START Data for this exercise

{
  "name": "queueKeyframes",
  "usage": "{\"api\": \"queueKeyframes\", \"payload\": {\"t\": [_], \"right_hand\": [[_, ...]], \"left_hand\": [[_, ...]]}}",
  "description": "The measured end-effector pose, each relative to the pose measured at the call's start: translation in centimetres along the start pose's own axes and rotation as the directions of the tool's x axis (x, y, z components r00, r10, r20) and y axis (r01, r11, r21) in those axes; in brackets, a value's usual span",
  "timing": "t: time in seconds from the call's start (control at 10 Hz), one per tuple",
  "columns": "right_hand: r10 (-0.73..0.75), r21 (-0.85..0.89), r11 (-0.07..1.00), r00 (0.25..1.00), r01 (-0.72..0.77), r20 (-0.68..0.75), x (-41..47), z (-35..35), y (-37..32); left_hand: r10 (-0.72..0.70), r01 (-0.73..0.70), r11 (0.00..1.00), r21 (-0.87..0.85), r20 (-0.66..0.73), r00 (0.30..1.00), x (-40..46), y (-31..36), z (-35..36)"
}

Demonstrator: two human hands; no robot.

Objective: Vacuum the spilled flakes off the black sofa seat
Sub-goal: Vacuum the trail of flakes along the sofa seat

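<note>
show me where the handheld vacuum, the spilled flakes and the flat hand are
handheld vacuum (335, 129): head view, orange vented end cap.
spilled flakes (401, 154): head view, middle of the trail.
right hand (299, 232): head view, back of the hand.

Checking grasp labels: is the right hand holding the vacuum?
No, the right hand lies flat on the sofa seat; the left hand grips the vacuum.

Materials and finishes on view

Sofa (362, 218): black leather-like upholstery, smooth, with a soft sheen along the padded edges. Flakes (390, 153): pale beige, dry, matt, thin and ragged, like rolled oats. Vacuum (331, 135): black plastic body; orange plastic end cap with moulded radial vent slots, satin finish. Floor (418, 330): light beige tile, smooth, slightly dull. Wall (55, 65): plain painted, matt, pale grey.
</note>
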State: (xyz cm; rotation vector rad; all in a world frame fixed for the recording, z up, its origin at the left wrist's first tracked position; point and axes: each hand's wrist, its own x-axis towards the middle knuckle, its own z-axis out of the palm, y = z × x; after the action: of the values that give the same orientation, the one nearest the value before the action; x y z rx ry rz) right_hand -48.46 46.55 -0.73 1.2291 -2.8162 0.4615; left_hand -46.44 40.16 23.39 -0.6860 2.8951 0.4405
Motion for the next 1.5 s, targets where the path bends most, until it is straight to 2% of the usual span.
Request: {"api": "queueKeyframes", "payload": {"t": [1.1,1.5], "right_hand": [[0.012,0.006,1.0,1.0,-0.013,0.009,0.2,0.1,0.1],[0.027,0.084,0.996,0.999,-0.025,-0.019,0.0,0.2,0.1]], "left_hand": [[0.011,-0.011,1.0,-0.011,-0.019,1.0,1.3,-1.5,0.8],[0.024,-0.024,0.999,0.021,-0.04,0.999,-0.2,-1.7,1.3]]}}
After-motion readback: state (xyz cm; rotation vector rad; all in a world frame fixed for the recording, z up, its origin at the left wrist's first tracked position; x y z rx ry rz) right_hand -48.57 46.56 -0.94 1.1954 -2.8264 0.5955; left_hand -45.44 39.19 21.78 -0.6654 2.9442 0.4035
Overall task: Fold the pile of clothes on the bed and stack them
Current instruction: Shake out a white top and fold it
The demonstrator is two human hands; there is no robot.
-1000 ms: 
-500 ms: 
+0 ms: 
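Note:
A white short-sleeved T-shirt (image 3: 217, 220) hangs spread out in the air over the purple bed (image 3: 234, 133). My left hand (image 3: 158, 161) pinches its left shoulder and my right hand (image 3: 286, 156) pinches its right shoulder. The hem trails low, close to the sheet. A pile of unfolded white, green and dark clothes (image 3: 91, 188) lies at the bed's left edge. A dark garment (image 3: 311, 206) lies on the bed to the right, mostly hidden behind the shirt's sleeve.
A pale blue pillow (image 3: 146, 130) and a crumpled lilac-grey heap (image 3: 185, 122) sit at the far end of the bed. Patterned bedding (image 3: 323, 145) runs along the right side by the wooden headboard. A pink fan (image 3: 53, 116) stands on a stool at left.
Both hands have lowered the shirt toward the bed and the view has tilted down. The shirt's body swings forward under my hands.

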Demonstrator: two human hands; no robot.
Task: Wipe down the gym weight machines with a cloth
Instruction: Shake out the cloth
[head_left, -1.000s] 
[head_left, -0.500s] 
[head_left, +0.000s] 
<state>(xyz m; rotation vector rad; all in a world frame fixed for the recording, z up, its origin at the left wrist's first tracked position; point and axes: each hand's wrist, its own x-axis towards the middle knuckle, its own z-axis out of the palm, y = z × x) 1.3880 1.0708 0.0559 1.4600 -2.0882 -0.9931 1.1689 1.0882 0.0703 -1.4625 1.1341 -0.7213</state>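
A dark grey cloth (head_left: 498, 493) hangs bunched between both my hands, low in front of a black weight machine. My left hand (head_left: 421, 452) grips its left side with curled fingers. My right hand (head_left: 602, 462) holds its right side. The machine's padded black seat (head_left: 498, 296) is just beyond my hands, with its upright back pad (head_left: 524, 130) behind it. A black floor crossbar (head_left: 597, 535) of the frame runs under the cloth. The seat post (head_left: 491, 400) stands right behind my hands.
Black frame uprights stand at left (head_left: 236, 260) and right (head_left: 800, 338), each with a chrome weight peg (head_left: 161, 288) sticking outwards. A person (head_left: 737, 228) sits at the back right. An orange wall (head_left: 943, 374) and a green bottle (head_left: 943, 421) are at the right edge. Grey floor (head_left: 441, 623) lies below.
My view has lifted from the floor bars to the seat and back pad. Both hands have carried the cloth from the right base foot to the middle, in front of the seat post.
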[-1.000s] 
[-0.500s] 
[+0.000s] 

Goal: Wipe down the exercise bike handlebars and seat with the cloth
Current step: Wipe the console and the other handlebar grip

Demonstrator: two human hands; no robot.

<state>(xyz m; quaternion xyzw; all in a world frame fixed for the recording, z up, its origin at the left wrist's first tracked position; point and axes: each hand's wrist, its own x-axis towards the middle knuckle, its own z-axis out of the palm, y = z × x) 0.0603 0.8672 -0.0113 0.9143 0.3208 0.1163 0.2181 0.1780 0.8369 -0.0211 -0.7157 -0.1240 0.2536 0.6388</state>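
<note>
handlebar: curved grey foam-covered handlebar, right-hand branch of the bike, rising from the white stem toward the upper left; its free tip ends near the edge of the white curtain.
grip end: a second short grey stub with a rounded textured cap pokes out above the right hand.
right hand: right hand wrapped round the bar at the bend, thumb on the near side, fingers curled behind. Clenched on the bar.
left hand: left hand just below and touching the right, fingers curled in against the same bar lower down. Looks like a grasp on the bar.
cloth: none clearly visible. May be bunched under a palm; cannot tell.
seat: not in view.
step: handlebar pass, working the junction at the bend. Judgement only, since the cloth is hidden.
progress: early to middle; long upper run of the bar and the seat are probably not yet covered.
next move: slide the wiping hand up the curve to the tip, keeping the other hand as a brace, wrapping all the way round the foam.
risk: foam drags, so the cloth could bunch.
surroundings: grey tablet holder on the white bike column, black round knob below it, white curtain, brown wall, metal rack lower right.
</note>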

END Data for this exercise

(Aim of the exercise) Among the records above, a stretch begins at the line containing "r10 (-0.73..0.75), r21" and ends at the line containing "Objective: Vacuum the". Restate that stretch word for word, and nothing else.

(Exercise response)
  "columns": "right_hand: r10 (-0.73..0.75), r21 (-0.85..0.89), r11 (-0.07..1.00), r00 (0.25..1.00), r01 (-0.72..0.77), r20 (-0.68..0.75), x (-41..47), z (-35..35), y (-37..32); left_hand: r10 (-0.72..0.70), r01 (-0.73..0.70), r11 (0.00..1.00), r21 (-0.87..0.85), r20 (-0.66..0.73), r00 (0.30..1.00), x (-40..46), y (-31..36), z (-35..36)"
}

Demonstrator: two human hands; no robot.

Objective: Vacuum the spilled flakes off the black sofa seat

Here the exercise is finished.